Y a-t-il des règles à respecter pendant une arrestation?
L’arrestation doit s’effectuer de manière à garantir l’intégrité physique du suspect. Il peut arriver que le suspect oppose une résistance. La loi donne dans ce cas le pouvoir aux officiers de police judiciaire (OPJ) d'appliquer à ce suspect une riposte en rapport avec sa résistance. C'est-à-dire lorsqu’un OPJ vient vous arrêter, si vous opposez une résistance, par exemple si vous sortez une arme blanche, les OPJ doivent utiliser des moyens proportionnels pour parvenir à votre arrestation.

En cas de non respect de ces dispositions, que peut faire le suspect ?

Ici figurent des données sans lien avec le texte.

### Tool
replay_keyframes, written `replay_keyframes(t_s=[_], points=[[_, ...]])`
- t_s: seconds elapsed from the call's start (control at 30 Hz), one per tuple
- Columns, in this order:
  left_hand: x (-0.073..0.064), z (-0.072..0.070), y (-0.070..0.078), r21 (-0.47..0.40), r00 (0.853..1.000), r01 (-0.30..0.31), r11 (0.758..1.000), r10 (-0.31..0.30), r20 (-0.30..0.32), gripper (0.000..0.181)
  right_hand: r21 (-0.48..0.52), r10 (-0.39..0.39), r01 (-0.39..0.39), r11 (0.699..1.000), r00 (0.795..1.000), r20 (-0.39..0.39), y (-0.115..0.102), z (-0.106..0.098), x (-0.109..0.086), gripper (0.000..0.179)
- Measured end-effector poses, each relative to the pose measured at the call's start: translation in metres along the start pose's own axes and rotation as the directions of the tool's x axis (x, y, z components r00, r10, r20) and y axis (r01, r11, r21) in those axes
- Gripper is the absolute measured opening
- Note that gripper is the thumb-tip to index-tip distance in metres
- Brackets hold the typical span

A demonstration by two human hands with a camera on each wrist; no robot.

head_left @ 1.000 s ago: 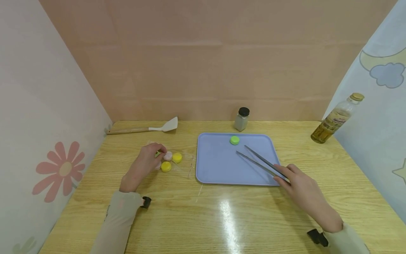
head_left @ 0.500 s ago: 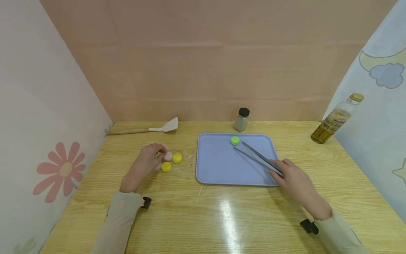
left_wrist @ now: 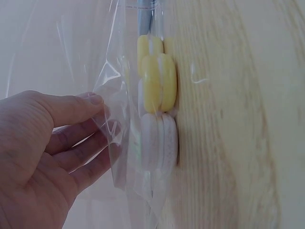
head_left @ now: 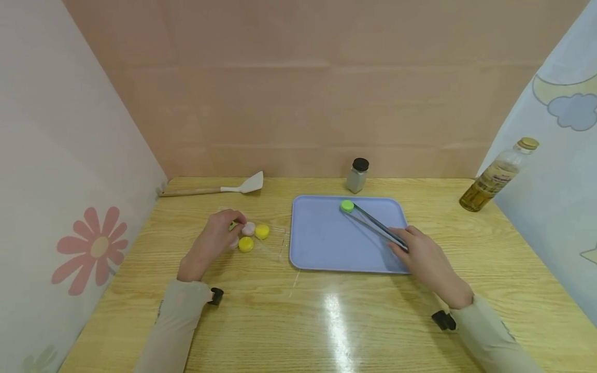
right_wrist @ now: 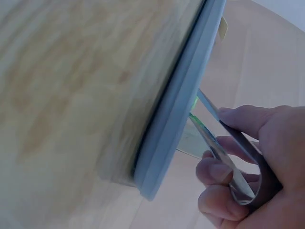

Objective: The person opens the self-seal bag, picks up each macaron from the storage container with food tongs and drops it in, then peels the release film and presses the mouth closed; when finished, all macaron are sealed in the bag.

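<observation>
In the head view my left hand [head_left: 211,241] pinches a clear plastic bag [left_wrist: 110,76] between thumb and fingers. Yellow macarons [left_wrist: 159,83] and pale pinkish ones [left_wrist: 159,140] lie inside it, and a bit of green shows under the fingers. With my right hand [head_left: 426,261] I grip metal tongs [head_left: 380,225], which reach in over a lavender tray [head_left: 322,241]. Their tips stand at either side of a green macaron [head_left: 346,206] near the tray's back edge. In the right wrist view the tray's rim partly hides that macaron.
Behind the tray stands a small jar with a black lid [head_left: 357,176]. A spatula with a wooden handle [head_left: 191,191] lies at the back left. An oil bottle with a yellow cap [head_left: 492,178] stands at the back right, near the side wall.
My right hand has moved left and slightly away from me, bringing the tong tips from beside the green macaron to around it. The left hand stays on the bag.
</observation>
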State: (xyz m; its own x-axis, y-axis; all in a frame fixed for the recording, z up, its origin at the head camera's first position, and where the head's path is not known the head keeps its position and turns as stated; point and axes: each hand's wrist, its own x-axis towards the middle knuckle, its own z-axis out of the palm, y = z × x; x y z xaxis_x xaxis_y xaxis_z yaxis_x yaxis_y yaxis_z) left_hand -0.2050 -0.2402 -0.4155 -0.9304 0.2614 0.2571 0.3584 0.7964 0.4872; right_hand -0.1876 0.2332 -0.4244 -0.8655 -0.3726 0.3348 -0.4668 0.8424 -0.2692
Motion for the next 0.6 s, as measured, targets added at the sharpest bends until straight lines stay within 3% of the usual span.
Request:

En cas d’abus, donc, de violation des droits inhérents à cette personne suspectée. Dans un premier temps, ces abus peuvent entraîner plus tard la nullité de la procédure. Je prends le cas d’une personne qui a commis une infraction depuis 2 ans, qu’on vienne arrêter comme s’il s’agissait d’un flagrant délit. C’est un vice dans  la procédure pénale qui peut entraîner plus tard la nullité de toute la procédure contre cette personne. Et si la procédure se termine par un non lieu, la victime peut se retourner contre les auteurs de cette arrestation dans la mesure où cela  peut être assimilé à une séquestration. Je prends le cas des arrestations sans titre, sans qu’il y ait une véritable suspicion, ça peut donner lieu à une action récursoire de cette personne contre ces agents de police judiciaire coupable de cette arrestation illégale.
L’arrestation se fait au vu d’un mandat de justice c'est-à-dire, un mandat d’amener, un mandat d’incarcération, d’arrêt, bref, des mandats délivrés par des autorités judiciaires ou juridictionnelles. Elle peut être effectuée sans ces mandats notamment en cas de flagrant délit. L’arrestation ne débouche pas forcement sur une garde à vue. On peut vous arrêter et vous présenter devant une autorité qui seul décidera selon les circonstances et au regard de la loi de votre garde à vue s’il s’agit d’un OPJ ou de votre détention s’il s’agit d’un magistrat. Donc, il ya lieu de faire un distinguo entre la garde à vue qui est une mesure de privation réel de liberté dans un local aménagé à cet effet dans une unité de police judiciaire à l’arrestation qui est un acte qui consiste à vous appréhender pour vous conduire devant cette autorité. Elle peut aboutir à une relaxe ou à une garde à vue, une détention provisoire, ou une incarcération si votre condamnation a été prononcée etc.